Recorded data
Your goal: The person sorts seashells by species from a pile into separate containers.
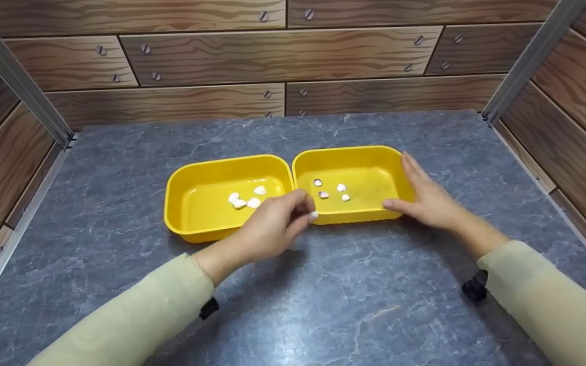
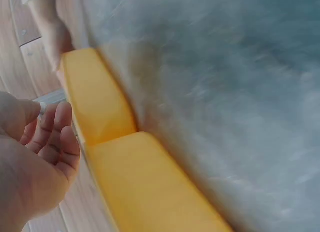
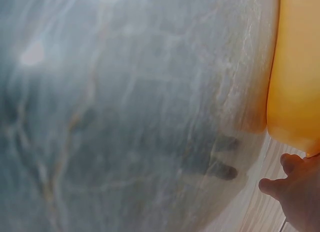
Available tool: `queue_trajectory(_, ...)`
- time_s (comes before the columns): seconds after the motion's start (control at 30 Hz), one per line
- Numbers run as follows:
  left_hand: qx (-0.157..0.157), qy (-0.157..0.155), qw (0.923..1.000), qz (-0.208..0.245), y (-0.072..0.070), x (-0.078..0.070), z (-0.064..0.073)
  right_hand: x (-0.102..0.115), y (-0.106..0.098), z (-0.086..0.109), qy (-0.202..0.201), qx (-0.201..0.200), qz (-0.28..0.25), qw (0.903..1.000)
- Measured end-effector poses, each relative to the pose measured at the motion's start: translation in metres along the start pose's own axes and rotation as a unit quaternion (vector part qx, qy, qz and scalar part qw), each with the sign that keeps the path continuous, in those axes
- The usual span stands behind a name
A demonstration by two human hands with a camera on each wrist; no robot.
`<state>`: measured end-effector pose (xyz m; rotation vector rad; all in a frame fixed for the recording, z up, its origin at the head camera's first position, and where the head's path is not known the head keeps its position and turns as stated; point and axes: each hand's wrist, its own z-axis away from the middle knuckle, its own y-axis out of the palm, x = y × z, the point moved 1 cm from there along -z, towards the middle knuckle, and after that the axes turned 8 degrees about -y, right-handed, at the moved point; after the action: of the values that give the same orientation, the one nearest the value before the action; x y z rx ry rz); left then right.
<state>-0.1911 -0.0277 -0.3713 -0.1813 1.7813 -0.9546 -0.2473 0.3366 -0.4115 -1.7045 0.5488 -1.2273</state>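
Two yellow plastic tubs stand side by side, their near ends touching. In the left tub [image 1: 211, 165] lie several small white rounded pieces [image 1: 254, 203]. The right tub [image 1: 344, 154] has a few similar white pieces [image 1: 341, 187] in it, along with two dark-patterned ones [image 1: 323, 194]. My left hand [image 1: 272, 223] pinches a small white piece [image 1: 314, 215] between thumb and fingertips, at the front left corner of the right tub. My right hand [image 1: 428, 201] rests against the right end of that tub, fingers straight along the outside and thumb at the front rim.
Both tubs stand on a grey marbled tabletop [image 1: 323, 295]. Wood-patterned panels [image 1: 272, 56] enclose it at the back and both sides, with metal posts [image 1: 532, 66] at the rear corners. A dark strap piece [image 1: 475, 287] shows under the right sleeve.
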Motion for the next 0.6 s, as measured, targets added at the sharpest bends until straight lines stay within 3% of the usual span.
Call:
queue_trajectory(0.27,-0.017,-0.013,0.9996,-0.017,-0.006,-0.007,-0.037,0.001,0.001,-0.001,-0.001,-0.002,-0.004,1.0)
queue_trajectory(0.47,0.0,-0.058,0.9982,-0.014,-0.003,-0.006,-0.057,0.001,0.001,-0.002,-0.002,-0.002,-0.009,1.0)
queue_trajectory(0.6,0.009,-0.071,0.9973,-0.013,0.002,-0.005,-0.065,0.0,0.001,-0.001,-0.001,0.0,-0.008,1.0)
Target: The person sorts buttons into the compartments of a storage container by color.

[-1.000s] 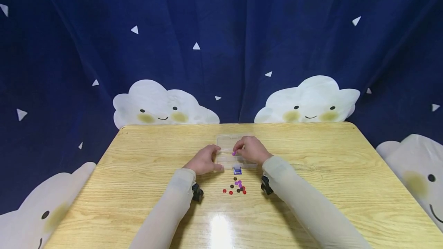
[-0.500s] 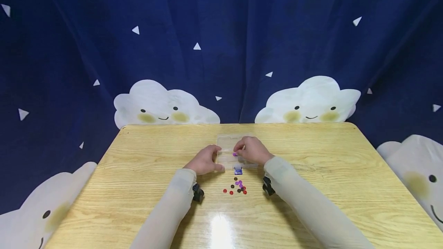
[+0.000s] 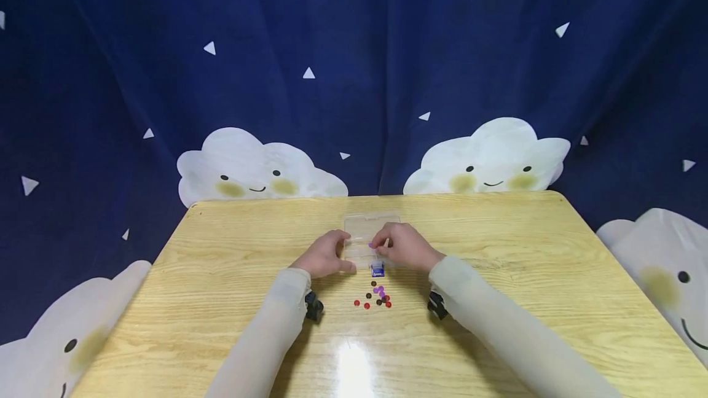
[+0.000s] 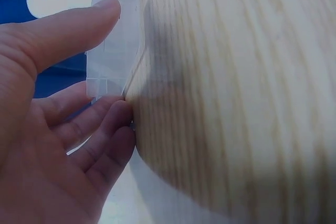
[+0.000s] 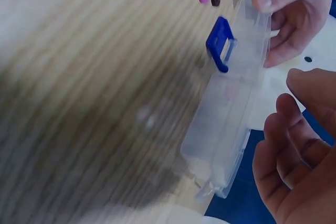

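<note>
A clear plastic box (image 3: 359, 255) with its lid (image 3: 365, 226) folded open at the back stands on the table, a blue latch (image 5: 220, 43) at its front. My left hand (image 3: 325, 254) grips its left end, thumb along the front wall and fingers curled round the end in the left wrist view. Over the box's right part is my right hand (image 3: 408, 245), thumb and fingers bent but apart in the right wrist view. A small purple disc (image 3: 370, 245) shows at its fingertips in the head view. The right hand hides the box's right end.
In front of the box lie several small button-like discs: red ones (image 3: 367, 306), black ones (image 3: 369, 295) and purple ones (image 3: 381, 289). The wooden table (image 3: 232, 244) ends at a dark blue curtain (image 3: 254, 78) with white clouds. Both wrists carry a black camera (image 3: 313, 307).
My right hand has drawn slightly right and toward me, while the purple disc stays about where it was over the box. The left hand keeps its grip. The view has shifted a little.
</note>
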Action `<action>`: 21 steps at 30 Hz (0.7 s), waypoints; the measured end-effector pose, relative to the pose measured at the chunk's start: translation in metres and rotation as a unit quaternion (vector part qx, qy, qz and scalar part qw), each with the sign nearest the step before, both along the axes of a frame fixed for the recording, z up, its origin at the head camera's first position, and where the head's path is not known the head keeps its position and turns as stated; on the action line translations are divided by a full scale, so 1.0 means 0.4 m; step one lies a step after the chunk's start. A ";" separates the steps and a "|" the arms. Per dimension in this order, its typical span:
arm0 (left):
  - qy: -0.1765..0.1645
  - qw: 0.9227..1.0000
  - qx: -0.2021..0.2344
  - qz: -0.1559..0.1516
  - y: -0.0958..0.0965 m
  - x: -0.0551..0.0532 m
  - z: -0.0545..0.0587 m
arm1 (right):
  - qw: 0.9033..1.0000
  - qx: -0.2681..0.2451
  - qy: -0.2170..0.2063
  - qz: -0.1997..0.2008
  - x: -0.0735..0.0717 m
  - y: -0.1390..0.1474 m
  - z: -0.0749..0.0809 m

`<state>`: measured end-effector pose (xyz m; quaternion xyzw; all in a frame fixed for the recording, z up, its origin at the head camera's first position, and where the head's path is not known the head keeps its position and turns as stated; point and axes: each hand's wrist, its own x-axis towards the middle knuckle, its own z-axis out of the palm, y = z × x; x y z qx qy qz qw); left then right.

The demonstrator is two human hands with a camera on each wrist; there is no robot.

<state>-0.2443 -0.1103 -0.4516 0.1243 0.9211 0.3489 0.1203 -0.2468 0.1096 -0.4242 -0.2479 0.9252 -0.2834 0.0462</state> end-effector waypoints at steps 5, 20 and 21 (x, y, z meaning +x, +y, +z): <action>0.001 1.000 0.008 -0.005 -0.004 0.004 0.003 | 0.999 -0.001 0.018 0.040 0.037 -0.004 0.003; 0.009 1.000 0.009 -0.003 -0.004 0.001 0.000 | 0.989 0.006 0.048 0.143 0.126 -0.024 -0.011; 0.009 1.000 0.009 -0.003 -0.004 0.000 -0.002 | 0.989 0.005 0.046 0.144 0.128 -0.025 -0.012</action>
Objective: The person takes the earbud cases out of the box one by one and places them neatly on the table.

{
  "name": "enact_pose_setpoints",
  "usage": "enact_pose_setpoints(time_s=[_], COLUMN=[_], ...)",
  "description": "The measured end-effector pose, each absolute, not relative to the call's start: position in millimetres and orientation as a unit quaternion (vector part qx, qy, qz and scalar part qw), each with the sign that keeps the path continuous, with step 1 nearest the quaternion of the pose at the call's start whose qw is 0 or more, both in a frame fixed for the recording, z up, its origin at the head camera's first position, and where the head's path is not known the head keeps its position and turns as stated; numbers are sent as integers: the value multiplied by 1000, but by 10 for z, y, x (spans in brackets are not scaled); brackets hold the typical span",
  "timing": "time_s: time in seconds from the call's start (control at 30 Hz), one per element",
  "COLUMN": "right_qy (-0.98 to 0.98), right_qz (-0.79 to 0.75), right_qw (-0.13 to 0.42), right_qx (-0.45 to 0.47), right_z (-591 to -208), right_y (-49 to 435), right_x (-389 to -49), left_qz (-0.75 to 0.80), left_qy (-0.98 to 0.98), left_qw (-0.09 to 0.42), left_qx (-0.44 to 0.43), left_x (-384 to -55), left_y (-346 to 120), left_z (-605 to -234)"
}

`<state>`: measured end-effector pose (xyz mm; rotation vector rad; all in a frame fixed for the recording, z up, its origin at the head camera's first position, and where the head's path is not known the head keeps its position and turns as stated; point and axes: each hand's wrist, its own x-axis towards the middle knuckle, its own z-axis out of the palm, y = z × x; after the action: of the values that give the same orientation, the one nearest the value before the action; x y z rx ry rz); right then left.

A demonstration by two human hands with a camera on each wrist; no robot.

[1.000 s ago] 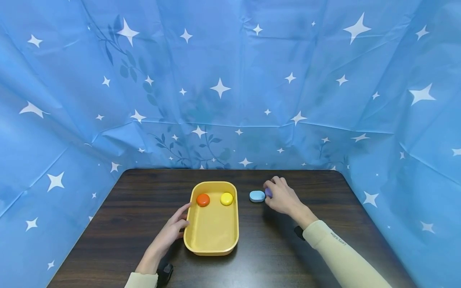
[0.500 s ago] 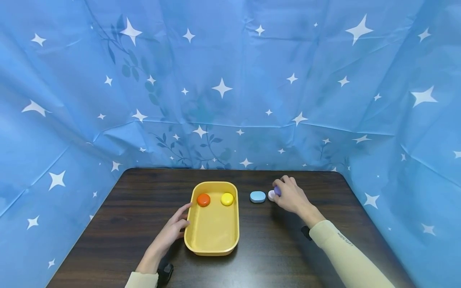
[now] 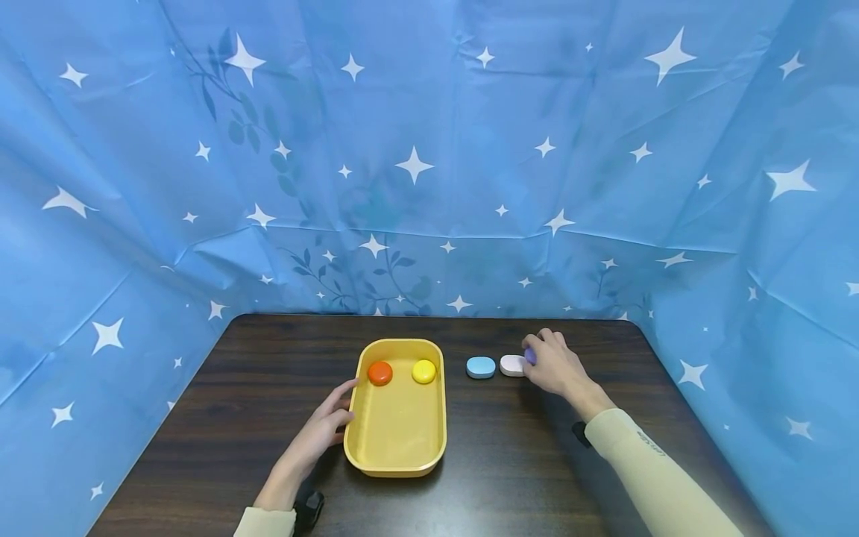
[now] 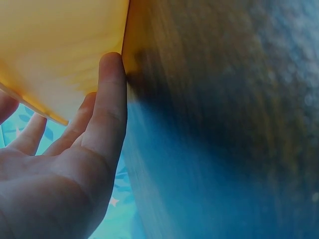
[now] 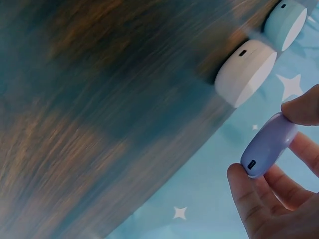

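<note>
My right hand pinches a small purple earbud case between thumb and fingertips; a dark charging port shows on its side in the right wrist view. Directly left of that hand in the head view lies a white earbud case, and beyond it a light blue one. With its fingers extended, my left hand rests against the left side of a yellow tray. Inside the tray, near its far end, sit a round orange piece and a round yellow piece.
A dark wood-grain table carries everything. Behind it and along both sides hangs a blue curtain with white stars. Each wrist wears a dark device, the left one standing close to the tabletop.
My right hand has moved rightward with the purple earbud case, away from the light blue one. The white earbud case has come into sight between them. My left hand has stayed at the tray.
</note>
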<state>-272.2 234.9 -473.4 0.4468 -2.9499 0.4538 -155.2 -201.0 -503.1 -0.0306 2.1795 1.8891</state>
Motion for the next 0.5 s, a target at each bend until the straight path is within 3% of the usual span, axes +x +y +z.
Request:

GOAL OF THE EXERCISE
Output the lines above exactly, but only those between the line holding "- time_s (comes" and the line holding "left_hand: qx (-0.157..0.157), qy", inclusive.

RESULT OF THIS TASK
- time_s (comes before the columns): seconds after the motion's start (control at 30 Hz), one per line
- Numbers run as follows:
  left_hand: qx (-0.157..0.157), qy (-0.157..0.155), qw (0.923..1.000), qz (-0.208..0.245), y (-0.072..0.070), x (-0.078..0.070), z (-0.064..0.073)

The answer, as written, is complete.